Scottish researchers are exploring a ‘world first’ process that could see industrial plastic waste used to manufacture pharmaceuticals for neurological conditions.
The innovative project takes a type of plastic commonly used in the production of food and drink packaging and uses bacteria and enzymes to break it down so it can be used for medicines.
The research, by scientists from Grangemouth-based Impact Solutions and biotechnology researchers from Edinburgh University, is the first time scientists have explored the use of PET plastic as a starting point for pharmaceutical manufacture.
The project uses genetically modified bacteria and enzymes to break down waste polyethylene terephthalate (PET), supplied by Livingston-based API Foilmakers. The business, which has been making printed products since 1781, produces rolls of plastic-backed foil stretching to approximately 18 kilometres each month, and creates up to 100 tonnes of PET waste.
As well as waste linked to production, the printing method also means that one small error can render an entire roll unusable.
However, once the waste PET is broken down, the core chemical components can be converted into valuable pharmaceuticals for treating a range of life-limiting conditions, such as brain disorders.
Although other companies have been known to use enzymes to breakdown PET, the results are often lower quality plastic which still generate landfill in the long term.
The new process is being described as “a turning point for the pharmaceutical sector”, with potential to be used to find fresh uses for waste PET from other sectors.
While with most pharmaceuticals are currently petrochemical based, and medicines mostly manufactured overseas, the project is said to represent an opportunity to develop more a more sustainable, Scottish-based alternative.
The new project is being supported by the Industrial Biotechnology Innovation Centre (IBioIC), established in 2014 to stimulate growth of the Industrial Biotechnology (IB) in Scotland.
A key component in Scotland’s National Plan for Industrial Biotechnology, it recently set a new target of £1.2 billion in associated turnover and 4,000 direct employees by 2025 for the industry in Scotland.
Its role is to facilitate collaboration, provide scale-up capabilities, develop networks and skills and training provisions, and has so far provided support for more than 200 companies, across a range of collaborative innovation projects.
Simon Rathbone, development manager at Impact Solutions, which was established in 2002 from former BP employees, said: “We are thrilled to be leading on this exciting project which could have a major influence in the way we produce pharmaceuticals here in the UK.
“By exploring the use of PET as part of the manufacturing method, we are not only addressing the environmental challenges posed by plastic waste but also creating a sustainable approach for producing essential medicines.
“At the moment we are working towards a small-scale proof of concept, laying the foundation for the future commercialisation of this technology.
“Of course, discussions around regulation and trials will come further down the line as we prove the capabilities of this process at scale.”
Impact Solutions is also exploring a range of other methods to extract high value chemicals from a range of waste sources and by-products.
The team has previously worked with IBioIC and seafood suppliers Farne Salmon to produce nylon using by-products from fish processing.
While the research group is also exploring the various paths from PET to other forms of medication, raising the possibility that the method could be used in the production of a wide range of medicines in the future.
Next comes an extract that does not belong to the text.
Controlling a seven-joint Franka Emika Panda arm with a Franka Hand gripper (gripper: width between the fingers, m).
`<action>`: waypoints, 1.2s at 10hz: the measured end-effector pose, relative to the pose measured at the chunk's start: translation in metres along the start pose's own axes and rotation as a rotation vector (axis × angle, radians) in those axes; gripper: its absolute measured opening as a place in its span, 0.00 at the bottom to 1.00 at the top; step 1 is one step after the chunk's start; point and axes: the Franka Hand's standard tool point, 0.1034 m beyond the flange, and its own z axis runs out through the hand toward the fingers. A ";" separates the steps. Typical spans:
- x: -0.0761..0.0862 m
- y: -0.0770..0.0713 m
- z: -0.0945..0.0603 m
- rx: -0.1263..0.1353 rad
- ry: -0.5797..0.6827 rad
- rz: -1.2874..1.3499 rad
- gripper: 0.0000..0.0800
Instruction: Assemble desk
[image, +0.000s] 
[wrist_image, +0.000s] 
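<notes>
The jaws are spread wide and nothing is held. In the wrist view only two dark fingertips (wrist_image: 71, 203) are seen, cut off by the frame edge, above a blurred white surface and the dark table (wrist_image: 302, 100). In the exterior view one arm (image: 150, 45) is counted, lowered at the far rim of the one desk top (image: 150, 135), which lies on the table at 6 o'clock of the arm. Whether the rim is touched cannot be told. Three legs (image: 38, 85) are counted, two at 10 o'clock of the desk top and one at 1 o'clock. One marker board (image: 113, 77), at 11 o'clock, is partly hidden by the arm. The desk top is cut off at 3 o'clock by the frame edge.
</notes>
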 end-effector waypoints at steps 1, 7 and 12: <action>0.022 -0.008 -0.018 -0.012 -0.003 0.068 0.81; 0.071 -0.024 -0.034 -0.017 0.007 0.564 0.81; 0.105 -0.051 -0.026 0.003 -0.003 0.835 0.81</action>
The work feeds into the UK government’s recent Life Science’s Vision which was launched in 2021 and aims to create a competitive environment for life sciences manufacturing in the UK, building resilience in response to international disruption and shortages experienced during the pandemic.
Liz Fletcher, director of business engagement at IBioIC, said: “The exploration of PET plastics as a feed source for manufacturing medication represents a significant leap forward in bio-based medicines.
“The research also marks an important step in Scotland’s efforts to reach net zero, using enzymes and engineered biology for sustainable manufacturing. We look forward to witnessing the positive impact of this project and are pleased to continue our support for a company providing valuable alternatives for industrial plastic waste.”
Dr Stephen Wallace, UKRI Future Leaders Fellow and senior lecturer in biotechnology at University of Edinburgh, added: “There’s potential for this to be a turning point for the pharmaceutical sector.
“While this project is focused on a specific type of plastic waste from the foil rolls, it’s a platform technology that could in the future be applied to alternative forms of waste PET from other sectors – if we get the foundations right.
“We’ve already had some promising talks with big pharma companies keen to explore this new approach.”